The supply–demand relation remains a fundamental consideration in the rational allocation and utilization of water resources [37]. However, if the RWA of each location is extrapolated solely from the perspective of water sources, the specific needs and characteristics of VS water users are often overlooked [38]. Hence, to address water security more comprehensively, we consider not only water availability but also population size, which to some extent reflects rural dimensions, thereby yielding a more accurate estimate of water demand. Furthermore, our analysis is accurate to the village scale rather than limited to the level of specific regions. This method accurately simulates RWA for each rural water user at the village scale and offers water management decision support at the region level using geostatistics and other techniques (Figure 8). Due to the spatial distribution characteristics of VSs, it can generate more accurate spatial interpolated data [7]. Fig. C8 displays the spatial heterogeneity of RWA in Dongchuan using the universal kriging interpolation with the RWA grade of all VSs in two water periods. It shows the difference in RWA characteristics of different rural townships in Dongchuan District, which plays a vital role in guiding the water management strategies of different administrative regions.
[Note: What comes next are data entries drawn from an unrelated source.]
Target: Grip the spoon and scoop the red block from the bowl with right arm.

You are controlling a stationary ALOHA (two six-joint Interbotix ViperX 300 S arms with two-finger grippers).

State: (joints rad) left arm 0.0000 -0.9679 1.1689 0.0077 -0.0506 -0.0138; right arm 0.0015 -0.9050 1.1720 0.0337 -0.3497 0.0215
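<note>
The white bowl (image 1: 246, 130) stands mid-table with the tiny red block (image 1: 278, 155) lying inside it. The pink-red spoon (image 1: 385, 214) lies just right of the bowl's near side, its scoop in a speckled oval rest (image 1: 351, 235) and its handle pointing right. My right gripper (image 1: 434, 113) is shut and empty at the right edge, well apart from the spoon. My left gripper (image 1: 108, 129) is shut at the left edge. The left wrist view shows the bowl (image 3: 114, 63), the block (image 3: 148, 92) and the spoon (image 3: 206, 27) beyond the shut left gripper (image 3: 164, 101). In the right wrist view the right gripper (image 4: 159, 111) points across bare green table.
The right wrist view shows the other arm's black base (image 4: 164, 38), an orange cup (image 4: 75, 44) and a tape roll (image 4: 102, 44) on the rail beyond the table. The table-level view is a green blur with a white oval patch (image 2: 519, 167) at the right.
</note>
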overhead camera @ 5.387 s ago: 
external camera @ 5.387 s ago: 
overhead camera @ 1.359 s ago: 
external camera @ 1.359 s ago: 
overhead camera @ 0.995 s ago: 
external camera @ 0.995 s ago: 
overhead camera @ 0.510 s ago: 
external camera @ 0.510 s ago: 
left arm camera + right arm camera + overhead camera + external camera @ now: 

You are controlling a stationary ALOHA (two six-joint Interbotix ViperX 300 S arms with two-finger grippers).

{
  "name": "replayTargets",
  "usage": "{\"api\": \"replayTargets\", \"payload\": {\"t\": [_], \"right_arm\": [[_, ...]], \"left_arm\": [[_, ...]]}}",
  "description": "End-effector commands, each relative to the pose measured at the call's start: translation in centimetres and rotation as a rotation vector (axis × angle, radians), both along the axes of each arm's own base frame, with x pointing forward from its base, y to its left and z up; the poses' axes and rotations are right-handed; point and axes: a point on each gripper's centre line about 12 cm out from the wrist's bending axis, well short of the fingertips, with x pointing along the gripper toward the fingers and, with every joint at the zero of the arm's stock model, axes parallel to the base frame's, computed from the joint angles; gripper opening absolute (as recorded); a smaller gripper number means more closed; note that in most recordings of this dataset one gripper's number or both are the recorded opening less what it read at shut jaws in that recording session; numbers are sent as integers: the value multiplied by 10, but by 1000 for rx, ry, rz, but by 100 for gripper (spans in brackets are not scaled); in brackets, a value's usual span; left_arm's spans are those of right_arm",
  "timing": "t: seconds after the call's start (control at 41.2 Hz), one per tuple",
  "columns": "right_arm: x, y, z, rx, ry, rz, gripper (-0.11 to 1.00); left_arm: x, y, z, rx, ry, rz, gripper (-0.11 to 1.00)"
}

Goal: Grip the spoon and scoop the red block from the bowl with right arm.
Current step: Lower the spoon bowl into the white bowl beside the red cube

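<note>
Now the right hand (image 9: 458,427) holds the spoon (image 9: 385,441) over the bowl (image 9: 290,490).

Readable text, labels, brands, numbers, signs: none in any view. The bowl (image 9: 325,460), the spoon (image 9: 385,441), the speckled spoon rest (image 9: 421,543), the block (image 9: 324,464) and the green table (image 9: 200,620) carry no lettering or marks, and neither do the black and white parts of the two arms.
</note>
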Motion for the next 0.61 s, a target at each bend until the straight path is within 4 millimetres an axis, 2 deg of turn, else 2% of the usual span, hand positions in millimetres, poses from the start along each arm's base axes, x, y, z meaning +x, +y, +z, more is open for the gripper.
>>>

4.2. Water Scarcity Prevention and Control in Rural Areas under Extreme Drought
The water availability of the water sources to VSs is considered in this study. It ensures reasonable and efficient water management measures, especially when it becomes evident which villages are susceptible to water scarcity during extreme drought disasters [39]. As a result, it significantly enhances the accuracy of water security regulation and risk management in mountainous rural areas.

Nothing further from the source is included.